KBRN, Ambon: Bank Rakyat Indonesia (BRI) memperingati hari lahir setiap 16 Desember, menandai berdirinya salah satu lembaga perbankan tertua di Indonesia. BRI didirikan pada 16 Desember 1895 di Purwokerto, Jawa Tengah, dan hingga kini tetap konsisten berperan dalam penguatan ekonomi kerakyatan.
Dilansir dari situs resmi BRI, Bank ini pertama kali didirikan oleh Raden Bei Aria Wirjaatmadja dengan nama De Poerwokertosche Hulp en Spaarbank der Inlandsche Hoofden. Lembaga tersebut dibentuk sebagai bank simpan pinjam yang bertujuan membantu masyarakat pribumi, khususnya kalangan priyayi dan pegawai negeri, agar terhindar dari praktik rentenir yang merugikan.
Pada masa kolonial Belanda, bank ini berkembang sebagai lembaga keuangan rakyat. Setelah Indonesia merdeka, pemerintah Republik Indonesia menasionalisasi bank tersebut. Pada tahun 1946, BRI resmi ditetapkan sebagai bank pemerintah pertama Republik Indonesia, sekaligus menjadi simbol kemandirian ekonomi nasional pascakemerdekaan.
Dalam perjalanannya, BRI mengalami sejumlah perubahan status dan nama seiring dengan perkembangan sistem perbankan nasional. Hingga kini, BRI dikenal sebagai bank yang memiliki fokus utama pada pemberdayaan usaha mikro, kecil, dan menengah (UMKM), serta menjadi tulang punggung pembiayaan sektor rakyat di berbagai daerah.

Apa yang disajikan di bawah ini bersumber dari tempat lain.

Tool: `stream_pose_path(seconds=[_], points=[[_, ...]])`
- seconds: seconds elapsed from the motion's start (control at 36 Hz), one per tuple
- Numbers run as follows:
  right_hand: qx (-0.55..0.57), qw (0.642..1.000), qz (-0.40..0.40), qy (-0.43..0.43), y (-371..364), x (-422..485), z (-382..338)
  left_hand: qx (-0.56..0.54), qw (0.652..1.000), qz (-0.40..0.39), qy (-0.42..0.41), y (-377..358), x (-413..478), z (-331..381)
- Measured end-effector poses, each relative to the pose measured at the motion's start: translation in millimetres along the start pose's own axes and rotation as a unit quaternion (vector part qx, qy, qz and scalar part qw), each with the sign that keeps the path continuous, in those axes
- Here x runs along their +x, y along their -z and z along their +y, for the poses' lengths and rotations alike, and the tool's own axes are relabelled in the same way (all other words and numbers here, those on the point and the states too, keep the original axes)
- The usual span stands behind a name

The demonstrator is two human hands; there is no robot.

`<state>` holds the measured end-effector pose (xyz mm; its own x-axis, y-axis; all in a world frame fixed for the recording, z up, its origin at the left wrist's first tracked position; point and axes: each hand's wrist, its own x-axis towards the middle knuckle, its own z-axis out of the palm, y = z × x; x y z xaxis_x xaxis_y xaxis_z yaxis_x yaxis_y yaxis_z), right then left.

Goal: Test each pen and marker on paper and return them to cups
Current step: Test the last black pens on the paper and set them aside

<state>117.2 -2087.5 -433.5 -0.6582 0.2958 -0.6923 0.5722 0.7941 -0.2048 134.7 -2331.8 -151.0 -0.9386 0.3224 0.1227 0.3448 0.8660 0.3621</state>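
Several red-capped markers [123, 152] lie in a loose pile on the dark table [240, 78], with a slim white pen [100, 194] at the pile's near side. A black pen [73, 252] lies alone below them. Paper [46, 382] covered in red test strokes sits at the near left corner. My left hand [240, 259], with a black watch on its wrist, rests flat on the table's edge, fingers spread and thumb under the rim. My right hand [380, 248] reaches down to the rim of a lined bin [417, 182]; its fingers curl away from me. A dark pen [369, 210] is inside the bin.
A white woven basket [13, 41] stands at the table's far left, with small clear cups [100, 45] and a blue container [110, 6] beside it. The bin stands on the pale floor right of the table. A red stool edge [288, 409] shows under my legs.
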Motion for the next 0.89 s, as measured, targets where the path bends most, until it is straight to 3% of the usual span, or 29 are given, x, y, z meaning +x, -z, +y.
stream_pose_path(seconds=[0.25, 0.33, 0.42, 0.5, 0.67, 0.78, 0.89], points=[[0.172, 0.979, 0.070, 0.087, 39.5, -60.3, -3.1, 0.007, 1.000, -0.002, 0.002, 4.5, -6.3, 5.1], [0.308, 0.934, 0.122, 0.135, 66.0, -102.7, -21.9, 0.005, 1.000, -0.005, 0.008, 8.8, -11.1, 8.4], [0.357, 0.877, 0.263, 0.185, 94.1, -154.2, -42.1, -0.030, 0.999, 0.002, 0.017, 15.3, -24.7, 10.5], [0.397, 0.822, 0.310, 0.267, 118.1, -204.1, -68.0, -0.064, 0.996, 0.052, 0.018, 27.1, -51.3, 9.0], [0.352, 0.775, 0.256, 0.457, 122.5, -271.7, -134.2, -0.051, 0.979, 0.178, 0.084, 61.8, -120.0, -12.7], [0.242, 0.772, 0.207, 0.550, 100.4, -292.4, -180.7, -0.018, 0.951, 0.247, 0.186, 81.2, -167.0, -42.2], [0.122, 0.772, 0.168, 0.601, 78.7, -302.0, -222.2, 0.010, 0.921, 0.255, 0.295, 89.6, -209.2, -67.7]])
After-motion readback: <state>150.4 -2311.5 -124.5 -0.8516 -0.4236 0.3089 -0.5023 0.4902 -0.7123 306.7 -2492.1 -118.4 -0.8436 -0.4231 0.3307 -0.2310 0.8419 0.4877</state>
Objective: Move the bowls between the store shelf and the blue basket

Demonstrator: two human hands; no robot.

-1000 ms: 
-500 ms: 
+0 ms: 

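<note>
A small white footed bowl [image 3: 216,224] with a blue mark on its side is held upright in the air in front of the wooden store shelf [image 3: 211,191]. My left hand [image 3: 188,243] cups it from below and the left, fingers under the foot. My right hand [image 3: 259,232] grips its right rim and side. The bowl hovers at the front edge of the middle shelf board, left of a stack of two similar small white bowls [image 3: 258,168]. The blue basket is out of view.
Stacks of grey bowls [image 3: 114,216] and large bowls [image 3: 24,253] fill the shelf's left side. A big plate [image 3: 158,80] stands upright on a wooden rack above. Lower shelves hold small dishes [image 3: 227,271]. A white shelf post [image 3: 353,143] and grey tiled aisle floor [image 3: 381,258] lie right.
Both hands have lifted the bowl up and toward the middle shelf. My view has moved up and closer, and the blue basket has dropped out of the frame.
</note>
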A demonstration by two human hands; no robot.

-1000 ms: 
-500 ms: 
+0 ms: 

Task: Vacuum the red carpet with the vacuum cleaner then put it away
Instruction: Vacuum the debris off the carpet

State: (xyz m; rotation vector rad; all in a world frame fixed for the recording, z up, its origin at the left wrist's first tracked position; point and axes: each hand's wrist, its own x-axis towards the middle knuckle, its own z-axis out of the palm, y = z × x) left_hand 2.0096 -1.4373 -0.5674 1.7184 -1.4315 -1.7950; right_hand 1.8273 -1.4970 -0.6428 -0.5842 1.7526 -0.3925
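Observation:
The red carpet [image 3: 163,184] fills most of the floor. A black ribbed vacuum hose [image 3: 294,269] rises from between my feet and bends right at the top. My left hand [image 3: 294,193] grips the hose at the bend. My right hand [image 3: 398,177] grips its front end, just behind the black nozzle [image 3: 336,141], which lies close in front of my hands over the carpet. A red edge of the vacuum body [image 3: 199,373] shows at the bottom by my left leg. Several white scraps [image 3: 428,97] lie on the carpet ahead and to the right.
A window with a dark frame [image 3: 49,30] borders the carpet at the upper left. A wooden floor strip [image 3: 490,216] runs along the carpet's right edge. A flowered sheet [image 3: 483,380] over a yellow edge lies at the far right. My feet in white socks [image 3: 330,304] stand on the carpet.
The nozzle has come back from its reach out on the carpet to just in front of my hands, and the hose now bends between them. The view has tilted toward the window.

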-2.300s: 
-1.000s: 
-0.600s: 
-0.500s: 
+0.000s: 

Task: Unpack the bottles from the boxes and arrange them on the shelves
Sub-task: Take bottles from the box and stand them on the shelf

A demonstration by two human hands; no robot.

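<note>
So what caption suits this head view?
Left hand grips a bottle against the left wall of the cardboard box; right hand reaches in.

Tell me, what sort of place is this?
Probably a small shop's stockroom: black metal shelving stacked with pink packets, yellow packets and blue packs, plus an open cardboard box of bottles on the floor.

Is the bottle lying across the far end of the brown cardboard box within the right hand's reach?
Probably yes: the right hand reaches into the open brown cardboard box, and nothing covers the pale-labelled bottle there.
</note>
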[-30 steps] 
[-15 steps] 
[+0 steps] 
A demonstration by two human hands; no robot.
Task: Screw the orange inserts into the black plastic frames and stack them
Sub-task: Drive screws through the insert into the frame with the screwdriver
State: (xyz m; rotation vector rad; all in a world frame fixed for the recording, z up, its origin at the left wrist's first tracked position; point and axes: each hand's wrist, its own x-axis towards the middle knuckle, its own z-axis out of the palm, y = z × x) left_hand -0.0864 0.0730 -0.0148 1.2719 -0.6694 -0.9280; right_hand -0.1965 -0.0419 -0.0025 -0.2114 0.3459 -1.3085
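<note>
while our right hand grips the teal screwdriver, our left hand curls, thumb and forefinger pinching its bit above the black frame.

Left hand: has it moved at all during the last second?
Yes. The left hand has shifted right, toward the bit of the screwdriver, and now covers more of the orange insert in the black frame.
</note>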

Peringatan hari lahir BRI setiap 16 Desember tidak hanya menjadi refleksi sejarah panjang institusi perbankan nasional, tetapi juga menjadi momentum untuk menegaskan komitmen BRI dalam mendukung pertumbuhan ekonomi nasional dan meningkatkan kesejahteraan masyarakat Indonesia.